Both the policemen had voices that grated like machines for grinding the organs, bones and flesh of cattle. They would make mincemeat of him if he wasn’t careful. He thought of Mary’s voice and almost cried. He fumbled with his boots again, managed to undo one of the laces.

‘Look at that. He did it.’

‘Amazing.’

‘Now do it up again.’

‘What is this?’ Moses said. ‘Kindergarten?’

‘You don’t deserve to be treated any other way — ’

‘Bastard.’ The stocky policeman liked to finish off the tall policeman’s sentences for him. They were a real team.

Moses tied the lace. ‘Now what?’

‘Now take your boots off.’

He muttered under his breath. He untied the lace again. Then he stood up. He let go of his trousers, gripped his left boot in both hands and began to hop round the floor. It just wouldn’t come off. His trousers slipped down to his knees, tied his legs together. He fell over again.

‘I’m bored with this game,’ he said.

‘You’re not doing very well, are you — ’

‘Jewboy.’

‘Not quite so fucking smart as you thought.’

‘Oh piss off, will you?’ he said. Anger was beginning to seep through the many layers of his drunkenness.

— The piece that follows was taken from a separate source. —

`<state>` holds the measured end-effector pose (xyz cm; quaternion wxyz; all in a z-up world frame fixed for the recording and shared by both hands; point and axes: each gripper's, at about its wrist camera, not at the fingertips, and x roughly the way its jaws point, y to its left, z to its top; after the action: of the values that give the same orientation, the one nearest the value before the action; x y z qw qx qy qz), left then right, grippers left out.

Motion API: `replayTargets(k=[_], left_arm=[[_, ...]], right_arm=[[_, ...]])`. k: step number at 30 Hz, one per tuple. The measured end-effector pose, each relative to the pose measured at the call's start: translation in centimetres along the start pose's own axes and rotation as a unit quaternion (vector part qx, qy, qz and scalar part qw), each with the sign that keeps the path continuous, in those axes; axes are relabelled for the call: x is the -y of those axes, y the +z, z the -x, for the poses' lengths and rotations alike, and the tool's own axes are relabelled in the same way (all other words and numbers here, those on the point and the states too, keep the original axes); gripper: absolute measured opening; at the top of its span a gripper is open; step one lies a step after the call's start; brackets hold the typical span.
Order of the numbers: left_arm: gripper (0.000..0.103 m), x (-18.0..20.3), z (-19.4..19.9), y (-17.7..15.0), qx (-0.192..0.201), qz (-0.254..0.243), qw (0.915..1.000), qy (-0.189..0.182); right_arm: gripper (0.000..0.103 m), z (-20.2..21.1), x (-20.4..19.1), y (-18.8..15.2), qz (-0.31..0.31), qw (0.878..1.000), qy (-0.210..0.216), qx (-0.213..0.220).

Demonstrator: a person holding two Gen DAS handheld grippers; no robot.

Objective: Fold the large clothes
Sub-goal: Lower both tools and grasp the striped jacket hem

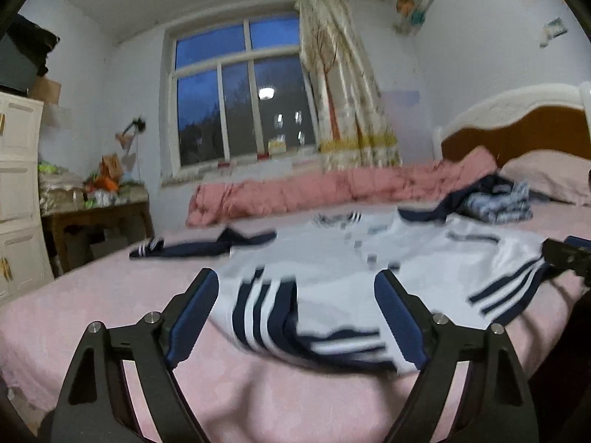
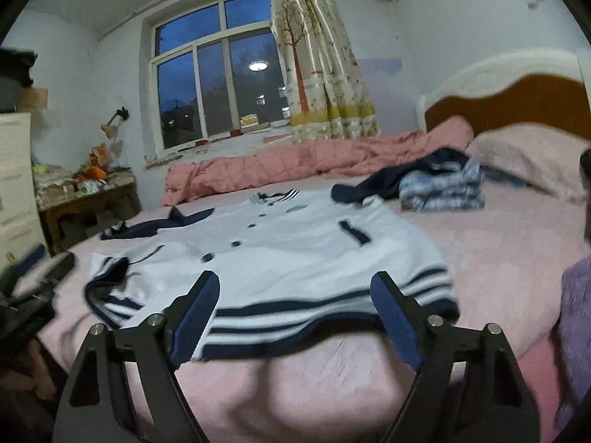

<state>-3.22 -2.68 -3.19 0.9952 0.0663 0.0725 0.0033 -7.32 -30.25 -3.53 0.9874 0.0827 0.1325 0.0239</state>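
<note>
A white jacket (image 2: 288,254) with navy sleeves, navy buttons and a navy-striped hem lies flat, front up, on the pink bed (image 2: 498,251). It also shows in the left wrist view (image 1: 332,258). Its left sleeve (image 1: 207,247) stretches out to the side. My left gripper (image 1: 295,284) is open and empty, just above the hem's left corner. My right gripper (image 2: 295,284) is open and empty, over the middle of the striped hem. The right gripper also shows at the right edge of the left wrist view (image 1: 569,254), and the left gripper at the left edge of the right wrist view (image 2: 33,277).
A pile of folded blue-and-white clothes (image 2: 443,188) lies behind the jacket, near a pink pillow (image 2: 532,155). A rolled pink quilt (image 2: 295,162) runs along the far side under the window. A cluttered wooden table (image 2: 85,199) and white drawers (image 1: 18,192) stand at left.
</note>
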Motion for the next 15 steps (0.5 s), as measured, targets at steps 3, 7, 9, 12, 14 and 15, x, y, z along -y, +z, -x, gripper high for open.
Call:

A shoe pinned his wrist to the floor.

‘We don’t like that kind of language.’

‘Specially not from a stupid cunt like you.’

The tall policeman moved towards him, a sheen of sweat on his high balding forehead.

‘I’m going to report you two,’ Moses said.

‘Did you say report?’

‘Yeah. To Chief Inspector Peach.’ Bravado now, bluff, anything.

‘Peach.’ one of the policemen scoffed.

‘You piece of shit,’ said the other, and landed a shoe just above Moses’s left eye.

‘Haha,’ Moses said. Red and orange planets whirled across the darkness as he closed his eyes. One of them looked like Saturn. ‘If I said Manchester, would you start dribbling?’

The shoe landed again, somewhere on the back of his thighs.

‘Crime is order,’ he shouted as they came at him again. ‘A policeman said that.’

‘I’ll give you crime is order.’

‘Crime is order, my foot.’

Two different shoes landed simultaneously in two different and tender places.

‘All right, that’s enough.’

‘Peach’s important,’ Moses murmured. ‘Peach’s my friend. He’ll be down on you like a ton of bricks.’

But the policemen had gone and he was alone.

Cold lino floor. Distantly aching body. One grazed hand beside his face, the redness too close to his eyes. Unwillingness to move.

Cold.

*

It was some time before the door opened again.

‘Would you come this way, please?’

Moses had propped himself against a wall. He turned his head and saw a young police officer with a soft face and freckles. His voice polite, almost subservient. Classic interrogation technique, Moses thought. One moment he was bastard, the next he was sir.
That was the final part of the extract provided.